Sore
itu langit cerah, tiada mendung bertandang di langit biru. Seorang anak yang
ingin membeli Bakso yang bernama Eko. “Bang, beli bakso!”, teriak Eko mengejar
laki-laki muda yang mendorong gerobak hijaunya. Si Abang Bakso tersenyum,
menoleh kearahnya. Ia menghentikan jalannya.
“Pedes
atau ndak, Nak?”, tanyanya sambil meraih mangkok yang berbaris rapi di
hadapannya. Ia meracik bakso, mengambil mie putih, dan bawang goreng. Tangannya
lincah menyendok bahan bahan itu.
“Biasa
aja, Bang”, jawab Eko. Si Abang tersenyum, tak lama kemudian menyelesaikan
bakso yang dipesan Eko. Secepat kilat ia
raih semangkok bakso panas dari tangannya. Abang Bakso tersenyum, geleng kepala
menatapku melahap bakso, seperti singa kelaparan.
“Ini,
Bang … besok jualan lagi ya?”, kata Eko manja sambil menyodorkan dua lembar seribuan
ke Abang Bakso. “Insya Allah, Nak!”, jawabnya tersenyum. Memang Si Abang Bakso
selalu tersenyum.
Eko
tidak tahu sejak kapan menjadi penggemar berat bakso. Kata teman-temannya bakso
biasa-biasa saja alias tidak ada istimewa. Namun, baginya rasa bakso itu lain.
Jujur, mengingatkannya pada seorang “Ibu”. Tapi dia tidak tahu di mana wanita
perkasa itu berada saat ini. Namun dia harap ibunya ada di surga. Wanita
pertama kali memperkenalkan semua hal padanya itu, tak terkecuali bakso ini.

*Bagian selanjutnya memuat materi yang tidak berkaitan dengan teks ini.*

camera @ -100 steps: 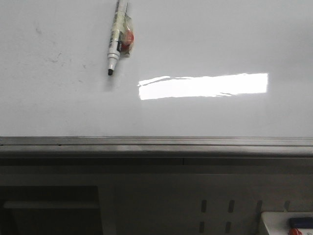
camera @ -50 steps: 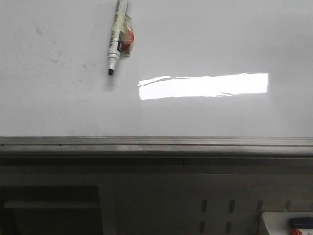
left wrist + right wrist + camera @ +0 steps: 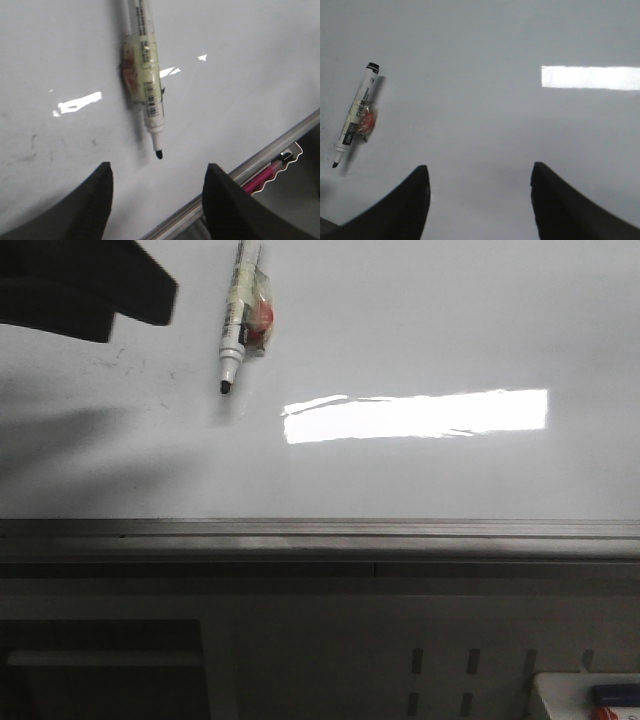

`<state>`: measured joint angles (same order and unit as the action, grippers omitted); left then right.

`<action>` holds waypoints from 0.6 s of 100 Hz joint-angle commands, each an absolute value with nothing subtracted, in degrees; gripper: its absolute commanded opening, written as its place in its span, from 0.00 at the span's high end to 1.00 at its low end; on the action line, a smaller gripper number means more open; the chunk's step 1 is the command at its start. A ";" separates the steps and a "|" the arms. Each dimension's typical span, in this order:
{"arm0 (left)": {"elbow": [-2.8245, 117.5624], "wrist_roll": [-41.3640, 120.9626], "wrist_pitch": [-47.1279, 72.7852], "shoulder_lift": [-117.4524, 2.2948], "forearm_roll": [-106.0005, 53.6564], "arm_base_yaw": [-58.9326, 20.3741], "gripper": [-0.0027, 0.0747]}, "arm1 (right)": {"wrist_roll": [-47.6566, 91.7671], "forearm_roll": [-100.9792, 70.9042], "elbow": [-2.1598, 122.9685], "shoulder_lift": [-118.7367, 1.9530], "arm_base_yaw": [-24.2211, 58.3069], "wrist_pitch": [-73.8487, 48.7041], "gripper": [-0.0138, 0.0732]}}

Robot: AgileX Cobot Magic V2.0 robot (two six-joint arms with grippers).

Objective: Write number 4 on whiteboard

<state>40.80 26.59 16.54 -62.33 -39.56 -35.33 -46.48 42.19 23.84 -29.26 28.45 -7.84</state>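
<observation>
Glossy white fills nearly every view: the whiteboard (image 3: 420, 330) lies flat, a grey metal rail along its near edge and a bright rectangular glare (image 3: 415, 415) on it. No number 4 is on it yet; only faint smudges show to the far left of the glare.

A marker (image 3: 238, 325) lies uncapped on the board, just up and to the left of the glare's left end, apart from it. A lump of tape with something red (image 3: 262, 324) is bound to the side of its barrel facing the glare. Its long axis runs almost straight away from the rail, leaning slightly, with the black tip (image 3: 226, 387) pointing back toward the rail and the tail end running out of the front view.

The left gripper (image 3: 157, 200) hovers over the marker's tip end with its jaws spread wide, one to each side of the tip, touching nothing. The right gripper (image 3: 479, 200) hangs over bare board between marker and glare, jaws likewise spread and empty.

The risks I see lie in the pickup. The barrel is thin and lies flat on a slick surface, so jaws closing off-centre could roll or skid it aside. The taped lump makes the barrel uneven, and a grip there might hold it crooked. A tip dragged during lifting would leave a stray mark.
</observation>
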 commanded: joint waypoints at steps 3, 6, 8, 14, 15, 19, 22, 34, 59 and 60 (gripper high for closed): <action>45.98 26.78 12.18 -66.73 -40.93 -36.55 0.52 | -46.54 42.17 25.83 -29.77 28.56 -5.47 0.38; 46.82 26.78 12.31 -68.32 -41.02 -36.55 0.53 | -46.54 42.17 25.83 -29.77 28.56 -5.47 0.38; 47.42 26.78 12.31 -68.91 -41.02 -36.55 0.53 | -46.54 42.17 25.83 -29.77 28.56 -5.47 0.38; 48.68 26.78 12.31 -71.13 -41.15 -36.55 0.54 | -46.54 42.17 25.83 -29.77 28.56 -5.47 0.38; 49.12 26.78 12.31 -71.54 -41.15 -36.55 0.54 | -46.54 42.13 25.83 -29.77 28.56 -5.47 0.38; 49.74 26.78 12.31 -72.55 -41.17 -36.55 0.54 | -46.54 42.03 25.83 -29.77 28.56 -5.47 0.38; 50.16 26.78 12.20 -73.27 -41.17 -36.55 0.54 | -46.54 41.91 25.83 -29.77 28.56 -5.47 0.38; 51.25 26.78 11.75 -75.58 -41.17 -36.55 0.54 | -46.54 41.61 25.83 -29.77 28.56 -5.47 0.38; 51.51 26.78 14.16 -77.88 -40.97 -36.55 0.87 | -46.54 41.61 25.83 -29.77 28.56 -5.47 0.38; 51.51 26.78 14.19 -77.88 -40.97 -36.55 0.90 | -46.54 41.61 25.83 -29.77 28.56 -5.47 0.38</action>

Mungkin Si Abang Bakso tidak tahu bahwa tidak tahu bahwa bakso yang ia buat,
yang ia racik seperti bikinan ibunya dulu.
Saat
kesepian, di setiap sore yang cerah, Eko selalu termenung menatap ke luar
jendela. Di kala itu ibunya Eko sepertinya datang membawakannya semangkuk bakso
hangat, yang sengaja dibuat untuknya dengan rasa cinta yang tulus tentunya.

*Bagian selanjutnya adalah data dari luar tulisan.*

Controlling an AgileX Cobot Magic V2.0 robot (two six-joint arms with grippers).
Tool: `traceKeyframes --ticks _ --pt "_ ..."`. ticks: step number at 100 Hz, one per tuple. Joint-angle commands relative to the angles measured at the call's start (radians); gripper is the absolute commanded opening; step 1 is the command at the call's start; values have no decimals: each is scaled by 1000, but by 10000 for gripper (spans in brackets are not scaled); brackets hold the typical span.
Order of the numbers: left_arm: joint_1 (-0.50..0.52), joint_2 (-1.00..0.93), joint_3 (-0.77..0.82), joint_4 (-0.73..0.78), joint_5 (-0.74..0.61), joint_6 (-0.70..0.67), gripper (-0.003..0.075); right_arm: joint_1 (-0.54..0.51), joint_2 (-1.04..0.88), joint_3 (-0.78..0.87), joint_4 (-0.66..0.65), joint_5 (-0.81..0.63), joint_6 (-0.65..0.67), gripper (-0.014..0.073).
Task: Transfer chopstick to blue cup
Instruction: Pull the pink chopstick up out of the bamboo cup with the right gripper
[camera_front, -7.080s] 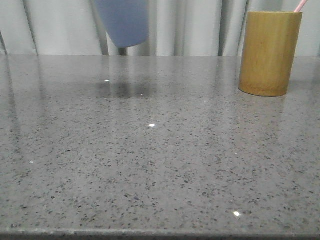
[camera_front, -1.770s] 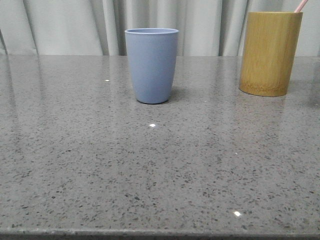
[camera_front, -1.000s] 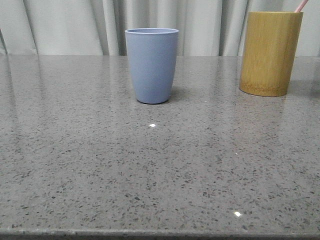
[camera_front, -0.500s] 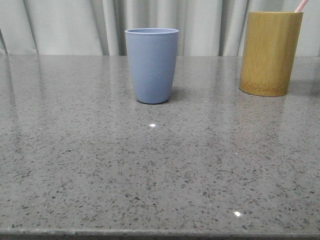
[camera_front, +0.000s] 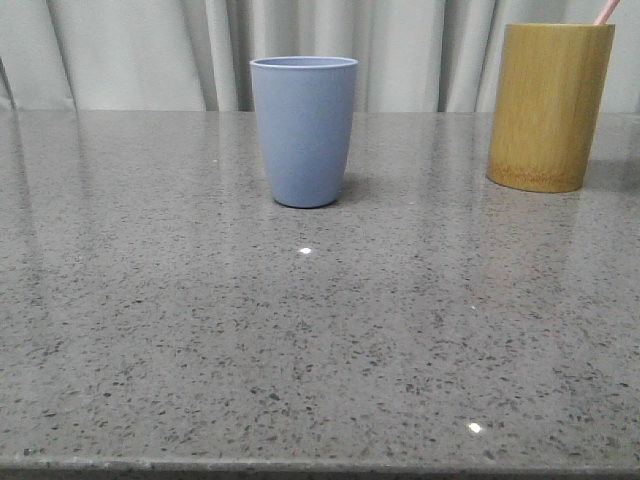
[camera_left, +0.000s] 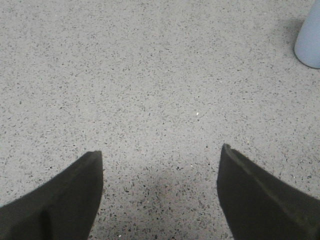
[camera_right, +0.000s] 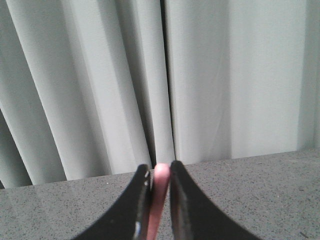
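Pink chopstick (camera_right: 159, 192) is pinched between the right gripper (camera_right: 156, 172) fingers, so lift straight out of the bamboo holder (camera_front: 549, 105) before swinging toward the blue cup (camera_front: 303, 130).

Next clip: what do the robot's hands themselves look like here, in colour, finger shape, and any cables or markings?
Both are dark. The left hand has two broad, matte black fingers, wedge-shaped and tapering to blunt tips. The right hand has two black fingers that curve and narrow toward their tips, with a slightly glossy sheen along the inner edges. No cables, labels or markings are visible on either.
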Motion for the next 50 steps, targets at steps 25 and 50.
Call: traceKeyframes --ticks 25,50 --pt "2 -3 -28 -8 -68 -10 474 -5 -23 -27 -8 -103 -13 -18" --pt "2 -3 -28 -8 -68 -10 474 -4 -24 -85 -8 -89 30 -18"
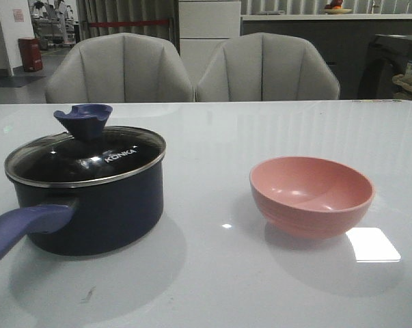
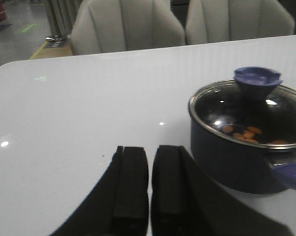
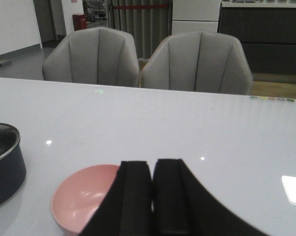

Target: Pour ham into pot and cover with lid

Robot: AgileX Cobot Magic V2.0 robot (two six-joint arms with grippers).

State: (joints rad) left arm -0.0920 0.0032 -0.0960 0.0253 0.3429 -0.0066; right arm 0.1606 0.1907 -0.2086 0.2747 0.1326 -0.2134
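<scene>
The dark navy pot (image 1: pixel 103 208) stands at the table's left with its purple-blue handle (image 1: pixel 21 229) toward the front. The glass lid (image 1: pixel 89 156) with its purple-blue knob (image 1: pixel 83 119) sits on the pot. In the left wrist view, orange ham chunks (image 2: pixel 246 133) show through the lid (image 2: pixel 251 110) inside the pot (image 2: pixel 236 157). The pink bowl (image 1: pixel 311 195) stands empty at the right; it also shows in the right wrist view (image 3: pixel 81 196). My left gripper (image 2: pixel 149 160) is shut and empty beside the pot. My right gripper (image 3: pixel 152 169) is shut and empty above the bowl's near side. Neither gripper shows in the front view.
The white glossy table (image 1: pixel 212 137) reaches back to two grey chairs (image 1: pixel 120 68) behind its far edge. A bright light patch (image 1: pixel 373 244) lies on the table right of the bowl.
</scene>
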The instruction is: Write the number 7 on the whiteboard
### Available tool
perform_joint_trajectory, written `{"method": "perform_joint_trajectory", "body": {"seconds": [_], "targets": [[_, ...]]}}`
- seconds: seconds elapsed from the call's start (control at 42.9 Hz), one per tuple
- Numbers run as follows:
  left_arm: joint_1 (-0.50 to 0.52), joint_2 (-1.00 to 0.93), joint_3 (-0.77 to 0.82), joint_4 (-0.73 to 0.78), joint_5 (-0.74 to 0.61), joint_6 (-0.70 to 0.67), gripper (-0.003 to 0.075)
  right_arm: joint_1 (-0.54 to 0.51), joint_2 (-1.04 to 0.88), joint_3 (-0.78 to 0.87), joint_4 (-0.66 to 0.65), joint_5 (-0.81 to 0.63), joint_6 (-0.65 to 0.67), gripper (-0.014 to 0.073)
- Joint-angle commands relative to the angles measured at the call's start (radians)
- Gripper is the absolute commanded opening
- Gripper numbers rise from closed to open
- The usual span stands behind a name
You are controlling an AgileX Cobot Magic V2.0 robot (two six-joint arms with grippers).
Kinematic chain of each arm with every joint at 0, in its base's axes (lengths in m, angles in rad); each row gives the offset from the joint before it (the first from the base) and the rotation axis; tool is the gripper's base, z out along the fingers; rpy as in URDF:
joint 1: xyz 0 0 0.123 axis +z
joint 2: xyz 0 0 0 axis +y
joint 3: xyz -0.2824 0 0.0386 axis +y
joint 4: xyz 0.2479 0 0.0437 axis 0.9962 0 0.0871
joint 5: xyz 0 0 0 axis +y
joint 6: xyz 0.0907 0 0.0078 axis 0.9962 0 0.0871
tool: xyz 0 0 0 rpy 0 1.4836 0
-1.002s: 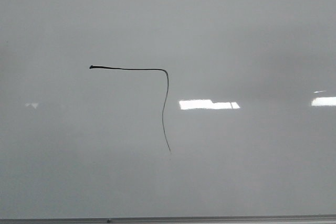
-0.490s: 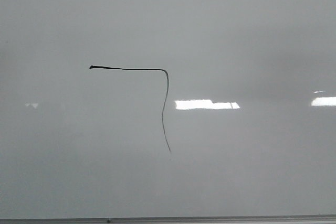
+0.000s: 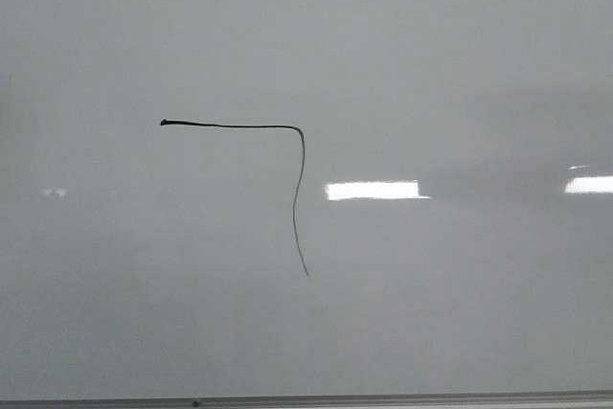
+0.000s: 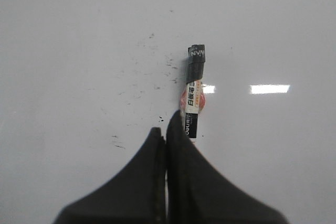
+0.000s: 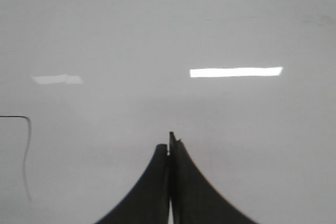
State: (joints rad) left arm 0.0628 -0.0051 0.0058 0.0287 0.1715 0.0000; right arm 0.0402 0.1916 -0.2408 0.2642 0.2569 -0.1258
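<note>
The number 7 (image 3: 239, 125) is a thin black line on the whiteboard (image 3: 460, 64): a level top stroke, a corner, then a wavy downstroke. Part of it also shows in the right wrist view (image 5: 26, 150). Neither gripper shows in the front view. My left gripper (image 4: 165, 129) is shut, jaws pressed together with nothing between them. A black and white marker (image 4: 194, 93) with a red band lies on the board just beyond one fingertip, partly hidden by it. My right gripper (image 5: 169, 142) is shut and empty over bare board, apart from the 7.
A thin grey frame strip (image 3: 383, 397) runs along the board's lower edge. Bright rectangular light reflections (image 3: 374, 190) lie on the board. Small black marker specks (image 4: 152, 77) dot the board near the marker.
The 7 and the light reflections have shifted by a few pixels in the front view. Nothing else has visibly changed.
</note>
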Motion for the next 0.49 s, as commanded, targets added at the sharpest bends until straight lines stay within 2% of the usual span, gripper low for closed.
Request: {"method": "perform_joint_trajectory", "body": {"seconds": [0.0,0.326,0.466], "targets": [[-0.004,-0.014,0.004,0.002,-0.090,0.000,-0.0020,-0.040,-0.056,0.033,-0.116,-0.107,0.144,-0.0068],[-0.004,-0.014,0.004,0.002,-0.090,0.000,-0.0020,-0.045,-0.201,0.263,-0.179,-0.181,0.154,-0.0068],[-0.004,-0.014,0.004,0.002,-0.092,0.000,-0.0020,-0.045,-0.223,0.264,-0.179,-0.132,0.154,-0.0068]]}}
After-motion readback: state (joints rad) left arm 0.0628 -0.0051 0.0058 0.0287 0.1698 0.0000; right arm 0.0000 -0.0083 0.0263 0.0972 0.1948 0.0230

Bahkan kasih itu masih terasa hingga kini, meskipun inbunya tidak pernah lagi
membawanya bakso seperti kebiasaannya tiga tahun lalu.
“Alluhu
Akbar! Alluhu Akbar!”, adzan Magrib berkumandang. Eko tak beranjak beranda
rumahnya. Benar-benar gelisah, sebentar-sebentar Eko melirik jam yang
bertengger manis di dinding ruang tamu rumah sederhananya. Kepalanya tak
henti-hentinya menengok ke kanan-kiri jalan, memastikan apakah Si Abang Bakso
lewat atau belum. Aneh biasanya ia lewat jam segini, belum magrib.
Eko
tidak sabar. Entahlah, mengapa Eko merasa kehilangan sesuatu yang sangat
berarti jika tidak makan bakso, di
tengah kecemasannya, terlihat Andi tetangganya lewat depan rumahnya. Ia
mengenakan baju hitam semuanya serba hitam.
Eko
menyapanya, “Takziah kemana, Ndi?”. Andi menoleh dan melambaikan tangan kepada
Eko, menghampiri Eko di beranda rumahnya.
“Aku
ke rumah Pardi” jawab Andi dengan pelan. “Pardi? Pardi siapa?”, tanya Eko
bingung. Andi menatap Eko heran. “Kenapa, Ndi?”, Tanya Eko memecah asyik
lamunnya. “Pardi Si Abang Bakso itu!”, Eko tersentak. “Pardi meninggal…..????”.
Dhuaarrrr!!!!!.
Kalau
Eko katakan petir, Eko pasti mengatakan bahwa suara itu suara petir. Tapi
badannya terasa berat, telapak kaki kecilnya tak kuasa menopang berat tubuhnya.
Eko rasakan terjatuh.
Walau
seorang penjual bakso, tapi telah memberikan semua hal baik pada Eko.
Membangkitkan memori ibunya hingga mengingatkannya untuk mendoakan ibunya. Kau
ajarkan nilai kerja keras, keuletan. Memberitahunya arti kesederhanaan. Eko
berkata, “Maafkan aku belum bisa membalas jasamu. Aku hanya membeli bakso yang
kau racik dengan sedikit uang. Tapi aku janji dan terus menunggu Pardi-Pardi
yang lain sepertimu, bu”. Eko akan mengingat terus atas jasa ibunya.